At first, being the cynic I am, I was a little suspicious of these bold claims. After so many months of staying at home, had the opinions and subsequent tasting notes of these illustrious connoisseurs been affected by the well-known allure of tasting in a cellar? Understandable really, for those who usually spend much of the year visiting vineyards around the world, being wined and dined and tasting an enviable number of great wines. My interest was piqued though, and I started investigating a little more. I soon found that Jancis Robinson had tasted the wines a few weeks before, in a line-up with some rather smart 2019 Burgundy’s, where they stood up to their Burgundian contemporaries admirably. That was the clincher for me, and I had to visit and taste them for myself.
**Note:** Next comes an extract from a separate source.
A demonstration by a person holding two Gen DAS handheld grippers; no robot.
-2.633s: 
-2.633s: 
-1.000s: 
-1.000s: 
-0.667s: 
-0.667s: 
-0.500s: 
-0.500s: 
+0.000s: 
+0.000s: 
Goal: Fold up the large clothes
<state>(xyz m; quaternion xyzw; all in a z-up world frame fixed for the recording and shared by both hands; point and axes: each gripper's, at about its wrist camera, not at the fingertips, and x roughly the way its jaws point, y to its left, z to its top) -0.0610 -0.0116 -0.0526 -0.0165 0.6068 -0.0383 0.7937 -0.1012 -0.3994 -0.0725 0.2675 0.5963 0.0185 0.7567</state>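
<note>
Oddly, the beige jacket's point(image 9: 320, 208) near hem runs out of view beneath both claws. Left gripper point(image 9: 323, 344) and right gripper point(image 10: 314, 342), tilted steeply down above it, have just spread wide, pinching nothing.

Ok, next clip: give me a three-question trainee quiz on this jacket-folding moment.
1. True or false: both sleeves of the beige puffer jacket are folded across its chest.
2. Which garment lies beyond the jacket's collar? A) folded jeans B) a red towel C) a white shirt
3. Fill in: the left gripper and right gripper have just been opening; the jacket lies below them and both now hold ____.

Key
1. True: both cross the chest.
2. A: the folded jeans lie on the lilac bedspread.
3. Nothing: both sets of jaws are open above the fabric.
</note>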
The focus here has, and always will be still wines, Chardonnay and Pinot Noir, with a great deal of attention given to clonal selection. They are located 6 miles east of Chelmsford, in the warmest, driest corner of England, 40-50 metres above sea level, sandwiched between the Blackwater Estuary to the north, and the river Crouch to the south. Soils are about as good as it gets for still wine production, a deep deltaic deposite of sand and gravel over a solid geology of London clay. The average growing season temperature is a balmy 17°C, and with just 540mm rainfall. The estate is owned by Michael Bunker, who grew up locally, and after a very successful career in the city and a long stint in Hong Kong, decided to buy a farm close to where he grew up. He was immediately told of the huge potential for vines and quickly embarked on rigorous soil testing and site analysis. The results were astounding! They planted their first vines in 2014, with more plantings still going in now.
Combine these superb sites and favourable warm conditions with highly talented ex-Lyme Bay winemaker Liam Idzikowski, and my levels of excitement reached spaniel puppy level. These 2018 wines are their maiden releases and as Jancis said, “what a debut vintage!”. Quantities are tiny, with just 888 bottles made of the Octagon Block wines, and a couple of thousand of the signature wines. Released in March 2021, we don’t expect these wines to be around for long.